Studying staff relationships in four comprehensives, Diane Reay found that more interventionist Government policy and new forms of managerialism are shifting the emphasis from the pastoral to the academic, and creating a power imbalance between senior management and junior staff.

What constitutes a good teacher has been subtly altered by recent policy changes, Diane Reay suggests. Loyalty to the institution is now more highly valued than commitment to pupils. Relationships between senior and junior staff have become perfunctory, communication is mainly top-down and cursory consultation has replaced negotiation between management and staff.

The new competitive external culture has also increased competition within schools, between subject departments and other groups of teachers. There is far less space than there used to be for interdepartmental collaboration and growing tension between departments fighting for limited resources. Management policies of “divide and rule” have been exacerbated by the emergence of internal markets, competitive bidding for funds and intense competition for exam success.

“A chasm is opening between the concerns of many main-grade teachers and senior managers in relation to a range of issues from spending priorities to marketing. Different groups are divided between a set of concerns which give primacy to management, the market and the school budget as opposed to concerns about student needs, educational philosophy and teacher relationships.”

In a parallel paper, Sharon Gewirtz argued that teachers’ work was being reconstructed to meet market objectives. This was creating resentment and damaging relationships between students and staff and between teachers themselves. One teacher complained: “If you go into our staffroom at lunchtime you won’t find anyone in it. Years ago that was the main collective point. ” This decline in sociability, she suggests, is partly due to time constraints, but also to competitive pressures.

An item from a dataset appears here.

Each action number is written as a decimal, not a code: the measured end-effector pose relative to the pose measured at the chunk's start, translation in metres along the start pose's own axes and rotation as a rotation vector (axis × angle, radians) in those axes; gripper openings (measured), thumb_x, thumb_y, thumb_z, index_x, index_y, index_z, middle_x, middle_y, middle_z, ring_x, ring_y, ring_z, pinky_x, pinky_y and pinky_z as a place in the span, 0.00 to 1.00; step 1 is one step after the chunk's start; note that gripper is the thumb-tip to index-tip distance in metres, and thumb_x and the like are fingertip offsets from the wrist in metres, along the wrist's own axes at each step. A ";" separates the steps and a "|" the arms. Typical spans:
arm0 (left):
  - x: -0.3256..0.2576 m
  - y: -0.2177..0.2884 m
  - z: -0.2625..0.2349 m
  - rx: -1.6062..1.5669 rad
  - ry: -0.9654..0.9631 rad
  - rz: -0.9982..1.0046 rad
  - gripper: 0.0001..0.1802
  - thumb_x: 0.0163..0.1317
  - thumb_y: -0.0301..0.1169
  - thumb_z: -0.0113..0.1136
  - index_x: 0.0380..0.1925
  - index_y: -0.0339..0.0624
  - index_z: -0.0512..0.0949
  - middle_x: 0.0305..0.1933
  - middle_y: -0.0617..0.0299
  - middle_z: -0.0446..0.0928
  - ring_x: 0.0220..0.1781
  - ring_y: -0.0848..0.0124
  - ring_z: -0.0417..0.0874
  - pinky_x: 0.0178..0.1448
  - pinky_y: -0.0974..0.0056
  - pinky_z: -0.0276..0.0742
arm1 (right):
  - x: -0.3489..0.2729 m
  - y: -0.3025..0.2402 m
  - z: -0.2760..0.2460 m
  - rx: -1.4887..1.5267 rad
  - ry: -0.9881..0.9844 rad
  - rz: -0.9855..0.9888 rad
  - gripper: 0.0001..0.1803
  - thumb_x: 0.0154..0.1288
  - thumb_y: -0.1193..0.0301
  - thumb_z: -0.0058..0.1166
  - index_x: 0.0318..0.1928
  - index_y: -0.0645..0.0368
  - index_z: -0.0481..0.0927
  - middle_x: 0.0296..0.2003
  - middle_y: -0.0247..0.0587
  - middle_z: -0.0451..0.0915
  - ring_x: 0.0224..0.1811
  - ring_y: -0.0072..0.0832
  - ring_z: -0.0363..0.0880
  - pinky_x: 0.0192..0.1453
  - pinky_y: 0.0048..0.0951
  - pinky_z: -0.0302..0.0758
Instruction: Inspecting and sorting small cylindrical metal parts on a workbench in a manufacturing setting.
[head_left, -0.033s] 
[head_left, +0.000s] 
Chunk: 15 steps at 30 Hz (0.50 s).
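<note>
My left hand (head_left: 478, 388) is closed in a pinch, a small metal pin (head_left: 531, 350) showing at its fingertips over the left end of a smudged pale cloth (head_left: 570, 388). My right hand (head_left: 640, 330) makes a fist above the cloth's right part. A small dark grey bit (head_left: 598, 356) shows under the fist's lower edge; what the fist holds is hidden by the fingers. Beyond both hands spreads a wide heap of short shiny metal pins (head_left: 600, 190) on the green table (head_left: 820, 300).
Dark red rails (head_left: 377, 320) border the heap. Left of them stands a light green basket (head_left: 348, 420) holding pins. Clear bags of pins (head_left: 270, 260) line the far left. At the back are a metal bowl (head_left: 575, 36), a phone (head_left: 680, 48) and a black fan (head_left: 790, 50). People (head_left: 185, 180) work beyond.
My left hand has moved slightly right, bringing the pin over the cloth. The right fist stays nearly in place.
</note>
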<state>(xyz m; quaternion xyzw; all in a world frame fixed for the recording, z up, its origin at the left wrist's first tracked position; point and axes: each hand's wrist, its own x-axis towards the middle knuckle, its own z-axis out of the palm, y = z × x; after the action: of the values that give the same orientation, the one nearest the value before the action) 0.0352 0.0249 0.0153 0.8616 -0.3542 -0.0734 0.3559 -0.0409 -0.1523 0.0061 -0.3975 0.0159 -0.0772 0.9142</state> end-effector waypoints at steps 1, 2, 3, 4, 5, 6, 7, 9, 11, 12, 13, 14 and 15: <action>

Some staff also complained that the opportunity to work on an individual basis with students was being compromised by pressure. Larger class sizes, extra paperwork and the growing emphasis on performance rather than process reduced teaching to “a production line”.

Attempts to protect students from market forces, Sharon Gewirtz concluded, only tend to produce more stress. “We are exacerbating problems in schools by creating an unhappy, stressed, overworked and alienated profession.”

Micro-politics in the l990s: staff relations in secondary schooling, Diane Reay; Post-Welfarism and the Reconstruction of Teachers’ Work, Sharon Gewirtz, both King’s College, London.